- Inclusive Finance
People of low-income have demonstrated remarkable entrepreneurial ability when given the opportunity to pursue small business endeavors. A key difference between people living in poverty and those who are able to rise above it is often something so simple which is taken for granted in the developing world: access to credit. The ability to access funding is crucial for any business, and for decades microfinance institutions worldwide have proven that when the poor are given access to credit via micro loans to start their own small business, they are able become self-reliant.
Traditional banks have generally tended to exclude the poor from being able to access their products and services; microfinance has emerged to fill this gap.
Just as remarkable as the ability of an entrepreneur to turn a small loan into a self-sustaining business, is the ability of him or her to consistently repay their debts—at levels higher than most major financial institutions in developed countries. Microfinance generally boasts repayment rates of 97-98%. This is accomplished by the fact that microfinance institutions are often different than traditional banks due to their very high level of client interaction and the different social methodologies that MFIs use to extend loans. Furthermore, micro entrepreneurs have a strong incentive to repay their loans so that they can secure access to future funding, because their livelihood depends on it.
More Than Just Financing
Microfinance helps the poor become self-reliant and also helps economies to develop. But microfinance is an equally strong catalyst for social change. Many MFIs tend to lend primarily to women because they have demonstrated greater responsible than men in making financial decisions that are beneficial to their households. This has enabled the empowerment of women in places where they might have otherwise been subordinate in their households or without any means if they were unmarried. MFIs also often provide services to compliment their core financial products, such as insurance, financial management education, skills training, educational and housing loans, and mobile banking.
For additional information about microfinance, including useful links, please see our resources page.
Sustainable development cannot be accomplished through microfinance alone. It requires a broad array of investment in other socially beneficial areas. Along with DWM’s investments in the microfinance sector, DWM is actively involved in the SME, housing finance, and education finance sectors. As we continue to innovate and grow alongside the populations we serve, we are constantly searching for new investment opportunities that meet the evolving financial needs of the bottom of the economic pyramid.

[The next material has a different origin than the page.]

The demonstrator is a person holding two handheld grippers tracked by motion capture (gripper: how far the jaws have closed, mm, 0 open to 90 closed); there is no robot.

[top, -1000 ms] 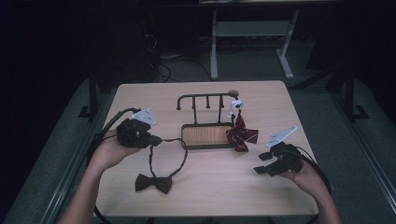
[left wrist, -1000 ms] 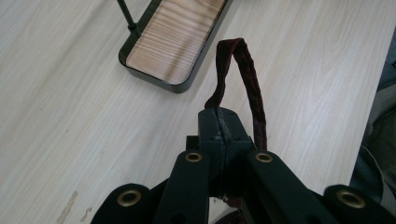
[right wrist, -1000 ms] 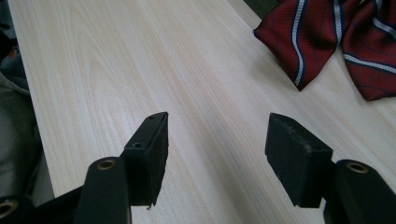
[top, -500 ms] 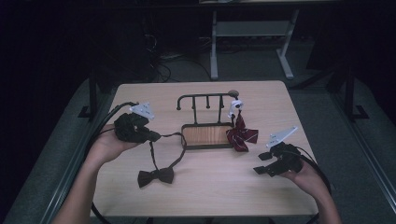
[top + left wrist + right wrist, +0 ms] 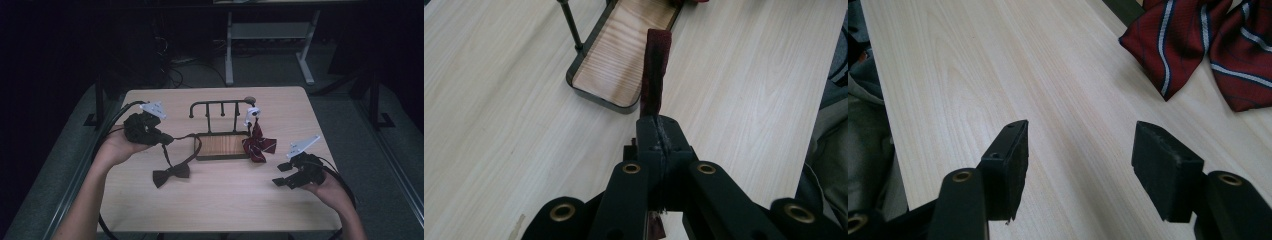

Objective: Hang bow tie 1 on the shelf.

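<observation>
You have a dark maroon bow tie [image 5: 171, 175], a red tie [image 5: 1198, 47] striped white and navy, and a black-framed, pale-wood tray [image 5: 220, 156].

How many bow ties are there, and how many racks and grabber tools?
Bow ties: 2, a dark one whose strap the left gripper pinches, and a red striped one at the rack.
Racks: 1.
Grippers: 2, the right gripper with jaws apart.
Total: 5.

Matt cloth strap [image 5: 655, 70], pale smooth wood-grain table [image 5: 225, 195], black metal-framed wooden tray [image 5: 624, 47].
</observation>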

Small and Medium Enterprise (SME) Lenders
SME lenders loan across a wide range of business sectors, addressing a shortage in financing commonly referred to as the "missing middle", given that SME financial requirements are often too large for most MFIs to satisfy. SMEs typically provide the bulk of job creation and economic growth in developing countries—more than 90 percent of non-agricultural firms are SMEs in developing countries—generating a significant portion of GDP. SMEs have been recognized by international development experts as engines of economic growth and development. Therefore, specialized expertise with SMEs can confer a large competitive advantage. SME lenders are also often fully-licensed banks funded by deposits, which adds to their stability.
Low-Income Housing Finance
The potential for housing finance in developing countries is extensive. As micro entrepreneurs become successful in their endeavors and begin to grow their business, their next step is often to consider buying a house for their family. Because they are often still in an income bracket too small to be considered by traditional banks, many MFIs have begun offering mortgages to their most successful clients.
There is a growing level of demand for good quality and affordable education at all levels in developing countries. Furthermore, around the world there is an increased recognition of the growing economic value of continuing education beyond the secondary level. Demand for financing to pay for education is growing in tandem with these trends. While some commercial banks in developing countries offer loans to students, such loans are typically expensive and out of reach for those low-income students and families that could benefit the most from them. There are an increasing number of education finance companies stepping in to fill this funding gap.
DWM will continue to seek out the best investment opportunities both for our investors and for the creation of sustainable social impact in developing economies. DWM recognizes the importance of investments in other adjacent spaces including mobile banking, water procurement, and renewable energy.